Creo recordar que fue Manuel Azaña quien desató la caja de los truenos al decir que la mejor manera de guardar un secreto es escribir un libro. Ese era el concepto que tenía del hábito lector de sus congéneres el presidente de la Segunda República y "enemigo del ejército, la religión y la patria, pervertido sexual, masón y marxista", según la versión del nuevo régimen que le obligó al exilio, donde vivió, hasta su muerte, bajo la acechante y macabra sombra de la Gestapo en la Francia ocupada. Azaña, que fue hombre de letras, es uno de los cientos de ejemplos que certifican que la escritura es un oficio de riesgo.

No hay quien salga indemne de esa afición. Quienes tienen la virtud, a menudo se consideran mal pagados y quienes poseen más el deseo que la verdad, no comprenden por qué no les reconocen sus méritos. Fue un letrudo de talla como Francisco de Quevedo quien dijo que sobre el papel no se debe mostrar la verdad desnuda, sino en camisa. Ese es otro de los riesgos de la escritura: acertar con lo que se cuenta.
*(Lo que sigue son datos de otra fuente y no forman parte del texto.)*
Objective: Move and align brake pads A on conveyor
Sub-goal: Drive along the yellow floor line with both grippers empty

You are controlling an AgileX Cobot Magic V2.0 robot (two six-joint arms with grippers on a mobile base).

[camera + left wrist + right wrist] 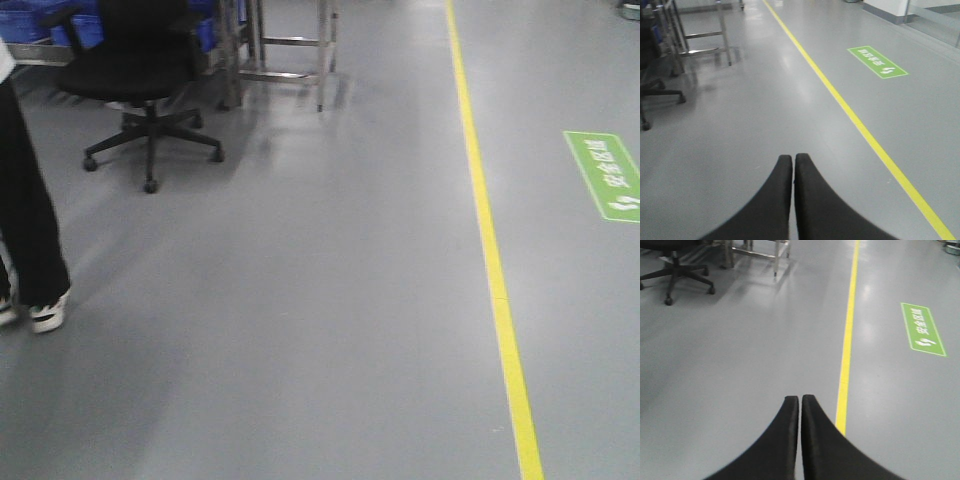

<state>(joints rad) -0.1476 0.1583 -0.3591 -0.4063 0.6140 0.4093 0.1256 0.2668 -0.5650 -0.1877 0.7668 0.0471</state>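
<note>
The brake pads and the conveyor are out of view in every frame. My left gripper (pixel 793 157) hangs over bare grey floor, its two black fingers pressed together with nothing between them. My right gripper (pixel 800 399) is likewise shut and empty, just left of a yellow floor line (pixel 846 360). Neither gripper shows in the front view.
A black office chair (pixel 145 70) stands at the far left, with a steel table frame (pixel 290 50) and blue bins (pixel 25 22) behind it. A person's dark-trousered leg (pixel 30 230) is at the left edge. A yellow line (pixel 490 260) and green floor sign (pixel 606 175) mark the floor.
</note>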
Los peligros acechan por todas partes, eso sí. Por ejemplo, en estos tiempos tan electrodomesticados en los que la tecnología gana por goleada, hemos de convenir que la máquina ha venido a calentar el estómago del hombre pero ha enfriado su corazón, algo que bien pudiera calentar un buen libro, si no fuesen quemados en la hoguera del desdén y del olvido. Y luego está aquello de que quien escribe falla. Lo hice yo mismo hace unos días cuando otorgué la cualidad de socio de una clínica dental a Jon Irazabal cuando no alcanzaba semejante grado. Otro peligro de las letras: confundirse al juntarlas.

Y, sin embargo, son legión quienes mantienen la pasión por la literatura. Lo comprobamos ayer una vez más en el centro cívico de Deusto, donde la asociación literaria Escribe-Lee se reunió, como acostumbra a hacerlo los primeros lunes de cada mes, para vivir la experiencia de una taller de crítica literaria. Ayer diseccionaron una novela inmortal, La metamorfosis, de Franz Kafka. Marije Biurrun, Santos Pérez y Kepe Zuri Blanco se encargaron de guiar a los presentes por la increíble historia de Gregorio Samsa, el hombre insecto de la novela. A su reclamo acudieron al taller, entre otros, Miguel Ángel Zalbide, Carmen Andrés, Feli Velasco, María Rosa Asla, Isabel Sánchez, Gloria Gómez, María Rojas, María José Álvarez, Mariví Gutiérrez, Inma Gutiérrez, Cristina Martínez, Carmen Alonso o María José Pipaón entre otras personas interesadas en esa labor casi científica sobre el libro.

Todos ellos vivieron con apasionamiento el encuentro, aún a sabiendas de que la literatura envenena a quien se engancha a ella. Saben que corren un grave peligro pero la escritura arrastra consigo esa condena: una vez que te toma por los brazos no te suelta. Jamás.